━━━━━ INPUT DATA

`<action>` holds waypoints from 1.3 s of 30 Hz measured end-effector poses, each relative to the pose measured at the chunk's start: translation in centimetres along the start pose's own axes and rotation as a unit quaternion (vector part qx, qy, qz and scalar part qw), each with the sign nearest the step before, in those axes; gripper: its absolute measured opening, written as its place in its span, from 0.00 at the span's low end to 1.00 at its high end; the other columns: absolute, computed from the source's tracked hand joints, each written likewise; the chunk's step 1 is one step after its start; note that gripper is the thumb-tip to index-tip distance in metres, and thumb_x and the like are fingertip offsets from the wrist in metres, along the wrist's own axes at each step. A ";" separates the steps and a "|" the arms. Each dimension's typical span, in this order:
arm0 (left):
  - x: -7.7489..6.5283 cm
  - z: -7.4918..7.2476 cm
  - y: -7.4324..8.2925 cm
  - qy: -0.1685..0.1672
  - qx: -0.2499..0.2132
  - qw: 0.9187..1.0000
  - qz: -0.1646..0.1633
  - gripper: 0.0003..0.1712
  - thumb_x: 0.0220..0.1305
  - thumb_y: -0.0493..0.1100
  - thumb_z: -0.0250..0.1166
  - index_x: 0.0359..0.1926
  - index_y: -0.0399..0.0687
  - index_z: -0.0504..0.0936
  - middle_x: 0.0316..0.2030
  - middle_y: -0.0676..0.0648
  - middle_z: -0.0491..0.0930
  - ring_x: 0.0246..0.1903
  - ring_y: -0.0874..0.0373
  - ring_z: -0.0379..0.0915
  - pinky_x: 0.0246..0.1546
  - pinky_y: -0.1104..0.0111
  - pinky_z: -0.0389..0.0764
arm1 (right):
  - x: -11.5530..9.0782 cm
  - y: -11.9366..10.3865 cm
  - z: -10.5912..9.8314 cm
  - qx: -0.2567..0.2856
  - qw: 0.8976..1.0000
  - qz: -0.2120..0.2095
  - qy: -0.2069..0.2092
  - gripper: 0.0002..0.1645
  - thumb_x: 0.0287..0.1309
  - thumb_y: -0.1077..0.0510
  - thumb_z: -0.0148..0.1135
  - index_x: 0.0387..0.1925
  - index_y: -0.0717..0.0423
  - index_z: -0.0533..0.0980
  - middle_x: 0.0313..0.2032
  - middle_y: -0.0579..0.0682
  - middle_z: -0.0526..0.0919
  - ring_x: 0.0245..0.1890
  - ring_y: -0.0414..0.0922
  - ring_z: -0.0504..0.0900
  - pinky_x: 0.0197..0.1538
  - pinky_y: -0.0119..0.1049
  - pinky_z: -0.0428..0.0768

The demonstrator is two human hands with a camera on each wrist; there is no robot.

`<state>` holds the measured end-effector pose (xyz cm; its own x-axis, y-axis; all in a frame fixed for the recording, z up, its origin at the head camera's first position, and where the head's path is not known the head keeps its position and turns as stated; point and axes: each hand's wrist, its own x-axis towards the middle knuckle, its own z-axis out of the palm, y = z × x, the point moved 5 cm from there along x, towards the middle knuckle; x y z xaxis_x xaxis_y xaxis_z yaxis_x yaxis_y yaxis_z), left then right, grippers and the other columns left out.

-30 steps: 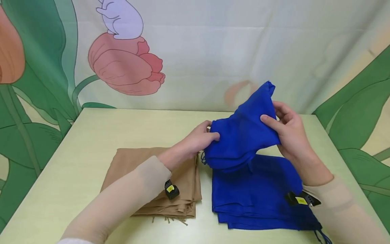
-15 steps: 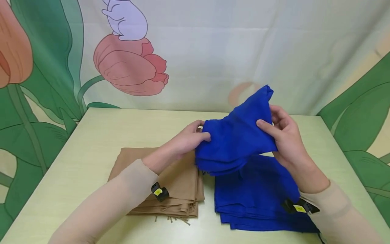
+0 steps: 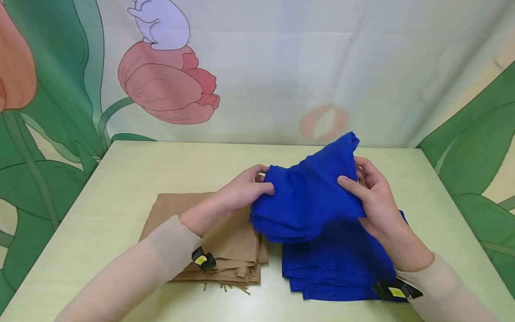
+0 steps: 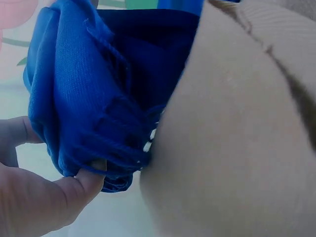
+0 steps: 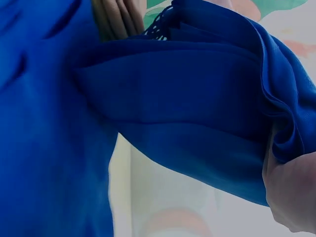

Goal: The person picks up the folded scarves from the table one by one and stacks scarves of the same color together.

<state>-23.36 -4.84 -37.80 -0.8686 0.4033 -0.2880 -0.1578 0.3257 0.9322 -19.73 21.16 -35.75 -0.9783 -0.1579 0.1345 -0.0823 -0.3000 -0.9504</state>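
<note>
A folded blue scarf [image 3: 306, 197] hangs in the air between both hands. My left hand [image 3: 245, 188] pinches its left end, thumb in front and fingers behind. Loose fringe shows at that end, near the left thumb [image 4: 84, 185] in the left wrist view. My right hand [image 3: 372, 197] grips the right edge, its thumb lying over the front of the cloth. Below, a second folded blue scarf [image 3: 334, 273] lies on the table, partly covered by the held one and the right forearm. A folded brown scarf [image 3: 237, 241] with fringe lies to its left, partly behind the left forearm.
The pale table [image 3: 132, 174] extends around the folded scarves. At its far edge hangs a printed curtain [image 3: 257, 76] with tulips, leaves and an animal figure. Both wrists wear a black strap with a small camera.
The held blue scarf has come down towards the table and shifted slightly left, with both hands keeping their hold. The folded scarves on the table stay where they were.
</note>
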 end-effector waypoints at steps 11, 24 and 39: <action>0.7 3.2 -0.2 -0.025 0.039 0.999 0.000 0.36 0.69 0.39 0.62 0.74 0.38 0.62 0.56 0.39 0.74 0.55 0.44 0.73 0.63 0.50 0.72 | -3.3 0.9 -4.0 -0.017 0.999 0.027 0.021 0.17 0.73 0.69 0.56 0.57 0.51 0.76 0.48 0.49 0.83 0.41 0.44 0.88 0.41 0.37 0.87; 1.8 7.5 -0.7 -0.071 0.078 0.994 0.013 0.36 0.70 0.39 0.65 0.72 0.35 0.60 0.38 0.44 0.70 0.54 0.49 0.71 0.60 0.55 0.71 | -6.2 1.5 -9.1 -0.053 0.994 0.056 0.078 0.16 0.71 0.69 0.58 0.53 0.50 0.80 0.44 0.45 0.86 0.39 0.42 0.87 0.40 0.35 0.86; 1.9 8.5 -1.4 -0.084 0.125 0.989 0.002 0.38 0.69 0.41 0.69 0.71 0.33 0.61 0.30 0.47 0.66 0.40 0.55 0.71 0.50 0.61 0.72 | -7.9 3.5 -13.1 -0.171 0.969 0.149 0.102 0.16 0.71 0.61 0.63 0.57 0.51 0.72 0.43 0.40 0.85 0.41 0.40 0.86 0.42 0.33 0.86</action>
<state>-20.77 2.74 -41.55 -0.7754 0.5345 -0.3362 -0.0154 0.5163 0.8563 -14.78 33.68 -43.82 -0.9828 0.0108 -0.1843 0.1846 0.0654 -0.9806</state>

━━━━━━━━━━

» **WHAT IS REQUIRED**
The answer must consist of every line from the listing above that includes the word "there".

» **TASK SOLUTION**
The demonstrator is two human hands with a camera on each wrist; there is no robot.
`<state>` holds the measured end-effector pose (xyz cm; its own x-axis, y-axis; all in a frame fixed for the recording, z up, its origin at the head camera's first position, and where the head's path is not known the head keeps its position and turns as stated; point and axes: each hand's wrist, its own x-axis towards the middle knuckle, its own z-axis out of the palm, y = z × x, the point moved 5 cm from there along x, towards the middle knuckle; x y z xaxis_x xaxis_y xaxis_z yaxis_x yaxis_y yaxis_z), left then right, grippers and the other columns left out.

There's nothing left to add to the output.